Will you give the material below again, every line exactly as it is?

DATA:
============
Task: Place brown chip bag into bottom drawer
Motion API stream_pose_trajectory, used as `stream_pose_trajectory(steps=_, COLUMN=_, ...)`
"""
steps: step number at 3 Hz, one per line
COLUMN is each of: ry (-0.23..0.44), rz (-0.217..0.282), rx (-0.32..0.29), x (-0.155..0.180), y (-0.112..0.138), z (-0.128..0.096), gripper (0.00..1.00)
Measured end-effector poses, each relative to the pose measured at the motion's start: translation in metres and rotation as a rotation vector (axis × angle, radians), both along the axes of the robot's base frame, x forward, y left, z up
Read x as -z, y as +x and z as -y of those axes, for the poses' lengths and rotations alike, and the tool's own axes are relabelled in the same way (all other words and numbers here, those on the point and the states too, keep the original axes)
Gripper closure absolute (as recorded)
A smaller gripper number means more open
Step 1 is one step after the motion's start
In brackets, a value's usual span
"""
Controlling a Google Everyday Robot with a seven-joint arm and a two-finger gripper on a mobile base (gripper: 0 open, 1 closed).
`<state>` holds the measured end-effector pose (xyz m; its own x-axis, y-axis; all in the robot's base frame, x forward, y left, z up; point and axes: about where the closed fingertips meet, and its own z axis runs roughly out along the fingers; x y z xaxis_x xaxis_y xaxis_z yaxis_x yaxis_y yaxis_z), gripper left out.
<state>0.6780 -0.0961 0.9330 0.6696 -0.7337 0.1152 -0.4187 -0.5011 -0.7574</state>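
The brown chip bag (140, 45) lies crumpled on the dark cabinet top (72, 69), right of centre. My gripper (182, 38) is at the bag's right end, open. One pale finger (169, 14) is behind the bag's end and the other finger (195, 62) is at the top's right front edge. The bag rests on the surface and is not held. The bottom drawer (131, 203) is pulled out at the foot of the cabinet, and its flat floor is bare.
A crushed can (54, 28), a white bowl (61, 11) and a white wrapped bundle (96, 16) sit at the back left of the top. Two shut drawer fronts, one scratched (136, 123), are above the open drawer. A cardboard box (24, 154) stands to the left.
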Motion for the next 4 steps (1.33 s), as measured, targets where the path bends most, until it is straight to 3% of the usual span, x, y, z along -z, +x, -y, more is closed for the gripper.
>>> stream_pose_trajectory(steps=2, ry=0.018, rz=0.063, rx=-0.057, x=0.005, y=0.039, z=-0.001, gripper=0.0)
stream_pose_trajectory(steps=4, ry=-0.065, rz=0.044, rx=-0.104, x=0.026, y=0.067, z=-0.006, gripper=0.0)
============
EXERCISE ANSWER:
Task: Place brown chip bag into bottom drawer
Motion API stream_pose_trajectory, used as `stream_pose_trajectory(steps=_, COLUMN=_, ...)`
"""
steps: step number at 3 Hz, one per line
COLUMN is each of: ry (-0.23..0.44), rz (-0.217..0.282), rx (-0.32..0.29), x (-0.155..0.180), y (-0.112..0.138), z (-0.128..0.096), gripper (0.00..1.00)
Measured end-effector poses, each relative to the pose measured at the motion's start: translation in metres and rotation as a rotation vector (axis × angle, radians), both along the axes of the robot's base frame, x forward, y left, z up
Read x as -z, y as +x and z as -y of those axes, for the poses' lengths and rotations alike, and the tool's own axes are relabelled in the same way (all other words and numbers here, those on the point and the states too, keep the original axes)
Gripper closure absolute (as recorded)
A smaller gripper number means more open
Step 1 is one step after the motion's start
In brackets, a value's usual span
"""
Controlling a Google Everyday Robot with a seven-joint arm and a two-finger gripper on a mobile base (gripper: 0 open, 1 closed).
`<state>` holds the measured end-effector pose (xyz m; its own x-axis, y-axis; all in the robot's base frame, x forward, y left, z up; point and axes: about where the closed fingertips meet, and its own z axis runs roughly out along the fingers; x y z xaxis_x xaxis_y xaxis_z yaxis_x yaxis_y yaxis_z), gripper left out.
<state>0.6780 -0.0961 0.9330 0.6696 -0.7337 0.1152 -0.4187 -0.5011 -0.7574</state>
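The brown chip bag (140, 45) lies crumpled on the dark cabinet top (72, 69), right of centre. My gripper (182, 38) is at the bag's right end, open. One pale finger (169, 14) is behind the bag's end and the other finger (195, 62) is at the top's right front edge. The bag rests on the surface and is not held. The bottom drawer (131, 203) is pulled out at the foot of the cabinet, and its flat floor is bare.
A crushed can (54, 28), a white bowl (61, 11) and a white wrapped bundle (96, 16) sit at the back left of the top. Two shut drawer fronts, one scratched (136, 123), are above the open drawer. A cardboard box (24, 154) stands to the left.
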Motion for the next 4 steps (1.33 s), as measured, targets where the path bends most, until it is straight to 3% of the usual span, x, y, z along -z, +x, -y, more is closed for the gripper.
>>> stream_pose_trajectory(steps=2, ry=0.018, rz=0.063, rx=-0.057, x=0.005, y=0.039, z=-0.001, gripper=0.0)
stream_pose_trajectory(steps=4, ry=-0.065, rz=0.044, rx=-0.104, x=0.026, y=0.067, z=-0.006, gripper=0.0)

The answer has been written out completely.